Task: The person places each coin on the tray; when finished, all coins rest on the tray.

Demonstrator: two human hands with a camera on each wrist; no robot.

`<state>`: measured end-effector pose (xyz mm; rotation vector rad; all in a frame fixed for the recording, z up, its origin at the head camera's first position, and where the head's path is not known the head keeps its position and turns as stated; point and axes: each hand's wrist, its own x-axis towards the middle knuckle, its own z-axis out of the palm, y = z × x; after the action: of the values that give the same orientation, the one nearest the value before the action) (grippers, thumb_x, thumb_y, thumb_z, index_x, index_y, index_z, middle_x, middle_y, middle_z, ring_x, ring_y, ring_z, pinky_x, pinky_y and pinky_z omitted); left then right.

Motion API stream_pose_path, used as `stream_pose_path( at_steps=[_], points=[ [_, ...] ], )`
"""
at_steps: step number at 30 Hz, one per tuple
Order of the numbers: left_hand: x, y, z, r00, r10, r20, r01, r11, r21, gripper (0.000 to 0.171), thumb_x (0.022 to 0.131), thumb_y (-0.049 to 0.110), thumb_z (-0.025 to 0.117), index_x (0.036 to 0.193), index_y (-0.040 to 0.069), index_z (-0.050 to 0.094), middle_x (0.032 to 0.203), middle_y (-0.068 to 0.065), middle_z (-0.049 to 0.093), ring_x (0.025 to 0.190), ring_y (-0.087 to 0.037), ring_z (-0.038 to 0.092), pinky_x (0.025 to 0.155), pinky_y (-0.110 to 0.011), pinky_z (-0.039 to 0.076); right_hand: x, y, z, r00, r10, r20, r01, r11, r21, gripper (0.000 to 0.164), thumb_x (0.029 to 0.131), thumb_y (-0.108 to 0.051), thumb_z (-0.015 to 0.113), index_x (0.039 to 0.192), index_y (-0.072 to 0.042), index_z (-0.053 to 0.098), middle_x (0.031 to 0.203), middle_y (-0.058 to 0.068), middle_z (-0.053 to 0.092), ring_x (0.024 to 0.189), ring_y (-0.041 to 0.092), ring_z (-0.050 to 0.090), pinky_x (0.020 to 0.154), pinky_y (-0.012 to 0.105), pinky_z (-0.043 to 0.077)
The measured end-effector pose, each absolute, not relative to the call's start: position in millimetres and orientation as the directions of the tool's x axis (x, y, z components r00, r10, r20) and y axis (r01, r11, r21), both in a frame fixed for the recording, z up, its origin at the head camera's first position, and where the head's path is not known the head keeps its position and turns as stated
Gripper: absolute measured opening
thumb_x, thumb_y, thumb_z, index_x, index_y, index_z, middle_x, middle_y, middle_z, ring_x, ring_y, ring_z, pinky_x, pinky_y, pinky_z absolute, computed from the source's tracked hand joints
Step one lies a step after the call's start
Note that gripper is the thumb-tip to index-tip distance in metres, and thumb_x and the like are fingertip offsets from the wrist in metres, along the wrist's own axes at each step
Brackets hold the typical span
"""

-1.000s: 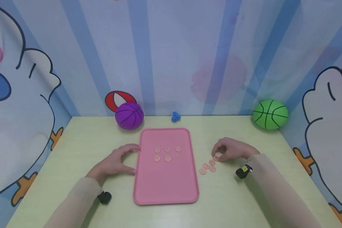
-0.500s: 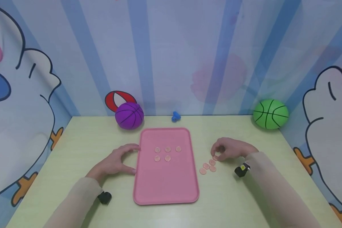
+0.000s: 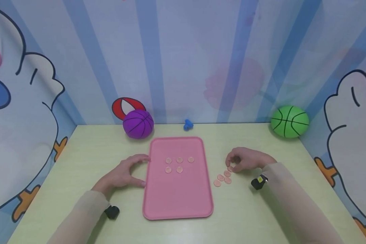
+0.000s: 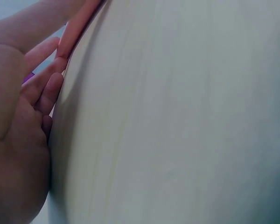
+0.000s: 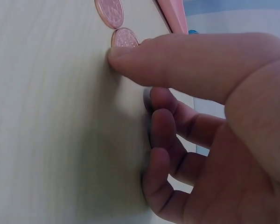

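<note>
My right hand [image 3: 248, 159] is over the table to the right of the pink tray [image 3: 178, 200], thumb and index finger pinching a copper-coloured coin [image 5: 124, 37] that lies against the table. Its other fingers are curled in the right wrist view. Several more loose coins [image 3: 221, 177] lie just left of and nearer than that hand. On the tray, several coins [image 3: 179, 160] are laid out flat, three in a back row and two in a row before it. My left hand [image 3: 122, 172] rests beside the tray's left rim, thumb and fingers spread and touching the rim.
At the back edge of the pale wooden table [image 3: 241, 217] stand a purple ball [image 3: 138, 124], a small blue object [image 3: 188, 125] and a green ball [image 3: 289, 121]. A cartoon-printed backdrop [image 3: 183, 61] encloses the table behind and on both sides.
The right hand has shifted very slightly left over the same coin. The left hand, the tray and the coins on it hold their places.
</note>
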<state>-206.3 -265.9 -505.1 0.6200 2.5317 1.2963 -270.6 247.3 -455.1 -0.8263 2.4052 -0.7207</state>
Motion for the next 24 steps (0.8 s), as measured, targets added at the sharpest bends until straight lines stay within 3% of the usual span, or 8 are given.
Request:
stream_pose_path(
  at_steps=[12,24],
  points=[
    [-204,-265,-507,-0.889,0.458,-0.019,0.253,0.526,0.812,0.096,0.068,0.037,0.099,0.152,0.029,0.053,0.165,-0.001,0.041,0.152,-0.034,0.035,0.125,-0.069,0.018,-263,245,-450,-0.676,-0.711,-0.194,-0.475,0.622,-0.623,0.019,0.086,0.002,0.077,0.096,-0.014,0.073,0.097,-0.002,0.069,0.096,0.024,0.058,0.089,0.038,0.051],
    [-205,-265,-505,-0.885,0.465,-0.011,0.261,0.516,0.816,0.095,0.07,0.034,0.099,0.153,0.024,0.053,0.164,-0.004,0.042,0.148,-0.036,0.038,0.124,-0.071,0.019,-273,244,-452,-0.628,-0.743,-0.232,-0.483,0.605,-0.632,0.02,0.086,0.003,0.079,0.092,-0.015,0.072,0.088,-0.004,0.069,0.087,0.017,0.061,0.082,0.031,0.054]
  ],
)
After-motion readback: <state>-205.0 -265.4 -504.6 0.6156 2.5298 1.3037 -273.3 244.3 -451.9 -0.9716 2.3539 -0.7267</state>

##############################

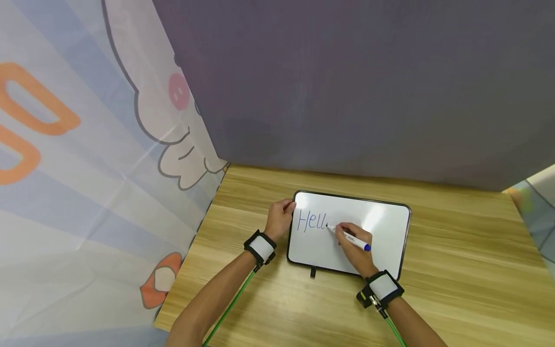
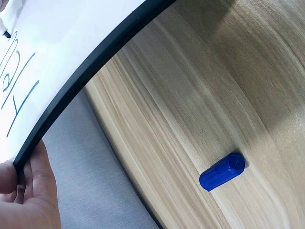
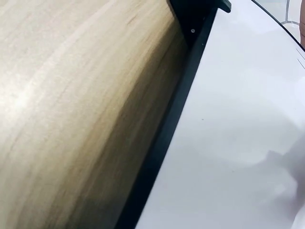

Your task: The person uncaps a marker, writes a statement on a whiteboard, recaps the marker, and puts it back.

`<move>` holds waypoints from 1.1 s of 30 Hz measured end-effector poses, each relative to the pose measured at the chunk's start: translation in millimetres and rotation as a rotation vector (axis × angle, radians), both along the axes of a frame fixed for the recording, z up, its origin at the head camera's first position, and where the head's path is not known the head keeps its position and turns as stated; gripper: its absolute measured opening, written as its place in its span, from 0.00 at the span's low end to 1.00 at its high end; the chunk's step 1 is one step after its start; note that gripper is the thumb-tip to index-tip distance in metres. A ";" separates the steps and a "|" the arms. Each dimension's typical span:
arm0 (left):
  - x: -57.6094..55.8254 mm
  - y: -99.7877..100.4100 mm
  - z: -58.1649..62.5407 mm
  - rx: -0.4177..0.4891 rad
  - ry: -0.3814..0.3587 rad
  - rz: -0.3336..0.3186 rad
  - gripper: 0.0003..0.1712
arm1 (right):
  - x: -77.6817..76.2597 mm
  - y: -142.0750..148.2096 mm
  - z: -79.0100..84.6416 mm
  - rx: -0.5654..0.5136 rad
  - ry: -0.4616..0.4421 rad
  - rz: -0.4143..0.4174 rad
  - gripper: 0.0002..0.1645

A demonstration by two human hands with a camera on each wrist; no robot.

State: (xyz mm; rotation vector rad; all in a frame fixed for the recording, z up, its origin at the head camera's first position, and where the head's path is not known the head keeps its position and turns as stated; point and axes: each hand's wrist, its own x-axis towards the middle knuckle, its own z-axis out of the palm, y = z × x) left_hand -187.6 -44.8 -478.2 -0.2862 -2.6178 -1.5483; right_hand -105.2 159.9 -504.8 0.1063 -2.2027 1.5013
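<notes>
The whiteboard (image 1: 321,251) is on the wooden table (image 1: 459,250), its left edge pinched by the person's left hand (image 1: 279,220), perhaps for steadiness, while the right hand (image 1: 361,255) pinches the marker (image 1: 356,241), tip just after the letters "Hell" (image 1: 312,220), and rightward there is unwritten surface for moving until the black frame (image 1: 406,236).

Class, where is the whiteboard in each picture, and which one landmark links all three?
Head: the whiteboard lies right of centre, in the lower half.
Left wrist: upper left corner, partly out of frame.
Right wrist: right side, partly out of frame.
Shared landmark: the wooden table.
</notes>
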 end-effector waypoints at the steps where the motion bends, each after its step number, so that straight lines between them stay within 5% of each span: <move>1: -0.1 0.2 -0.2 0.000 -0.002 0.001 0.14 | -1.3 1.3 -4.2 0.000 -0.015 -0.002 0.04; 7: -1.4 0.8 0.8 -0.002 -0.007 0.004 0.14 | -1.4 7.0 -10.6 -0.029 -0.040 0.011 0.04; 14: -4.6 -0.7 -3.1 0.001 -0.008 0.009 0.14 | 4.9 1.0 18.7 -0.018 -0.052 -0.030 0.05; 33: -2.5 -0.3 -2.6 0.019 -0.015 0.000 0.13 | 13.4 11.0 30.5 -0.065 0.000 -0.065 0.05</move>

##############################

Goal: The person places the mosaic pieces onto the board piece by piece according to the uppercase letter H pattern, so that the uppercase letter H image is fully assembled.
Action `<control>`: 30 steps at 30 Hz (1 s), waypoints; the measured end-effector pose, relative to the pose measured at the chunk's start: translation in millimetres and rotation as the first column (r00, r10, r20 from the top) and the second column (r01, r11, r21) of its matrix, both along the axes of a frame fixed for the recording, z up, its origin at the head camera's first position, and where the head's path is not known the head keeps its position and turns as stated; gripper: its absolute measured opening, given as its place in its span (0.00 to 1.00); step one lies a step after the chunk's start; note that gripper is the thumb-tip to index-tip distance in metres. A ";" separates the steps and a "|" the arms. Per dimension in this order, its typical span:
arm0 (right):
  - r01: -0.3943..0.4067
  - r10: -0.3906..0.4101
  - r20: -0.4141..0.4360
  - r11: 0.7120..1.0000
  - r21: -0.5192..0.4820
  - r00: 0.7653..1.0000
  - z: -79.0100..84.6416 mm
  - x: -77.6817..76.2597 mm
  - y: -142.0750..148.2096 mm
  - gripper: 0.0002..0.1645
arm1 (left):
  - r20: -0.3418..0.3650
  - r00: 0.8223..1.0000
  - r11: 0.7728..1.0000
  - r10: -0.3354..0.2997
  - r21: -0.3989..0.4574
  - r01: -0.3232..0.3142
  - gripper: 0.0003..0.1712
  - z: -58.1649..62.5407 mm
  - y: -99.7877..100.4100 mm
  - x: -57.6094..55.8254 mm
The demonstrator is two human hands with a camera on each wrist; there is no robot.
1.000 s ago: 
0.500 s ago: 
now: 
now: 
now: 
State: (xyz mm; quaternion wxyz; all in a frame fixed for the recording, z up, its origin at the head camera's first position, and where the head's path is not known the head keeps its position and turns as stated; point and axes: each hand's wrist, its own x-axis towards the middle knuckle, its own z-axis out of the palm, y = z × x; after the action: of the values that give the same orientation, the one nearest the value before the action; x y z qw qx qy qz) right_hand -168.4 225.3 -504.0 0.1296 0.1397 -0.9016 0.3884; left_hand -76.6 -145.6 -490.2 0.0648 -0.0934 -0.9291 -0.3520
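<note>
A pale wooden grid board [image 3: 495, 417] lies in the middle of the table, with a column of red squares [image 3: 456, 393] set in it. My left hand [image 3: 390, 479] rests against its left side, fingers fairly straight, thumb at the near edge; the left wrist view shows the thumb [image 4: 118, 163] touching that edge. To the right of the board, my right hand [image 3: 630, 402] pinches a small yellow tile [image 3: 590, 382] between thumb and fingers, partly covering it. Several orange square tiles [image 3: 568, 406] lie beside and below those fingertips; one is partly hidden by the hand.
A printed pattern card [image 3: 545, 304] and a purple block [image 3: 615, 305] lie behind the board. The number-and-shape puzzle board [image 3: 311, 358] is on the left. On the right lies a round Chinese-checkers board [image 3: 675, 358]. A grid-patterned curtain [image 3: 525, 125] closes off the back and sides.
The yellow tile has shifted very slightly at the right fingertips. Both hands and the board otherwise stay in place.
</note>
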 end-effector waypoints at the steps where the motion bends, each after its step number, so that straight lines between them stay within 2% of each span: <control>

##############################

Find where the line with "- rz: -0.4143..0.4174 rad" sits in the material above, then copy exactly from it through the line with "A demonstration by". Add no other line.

→ **THE COMPLETED TASK**:
  - rz: -0.4143..0.4174 rad
  - gripper: 0.0002..0.1645

A demonstration by two human hands with a camera on each wrist; no robot.

This answer is complete.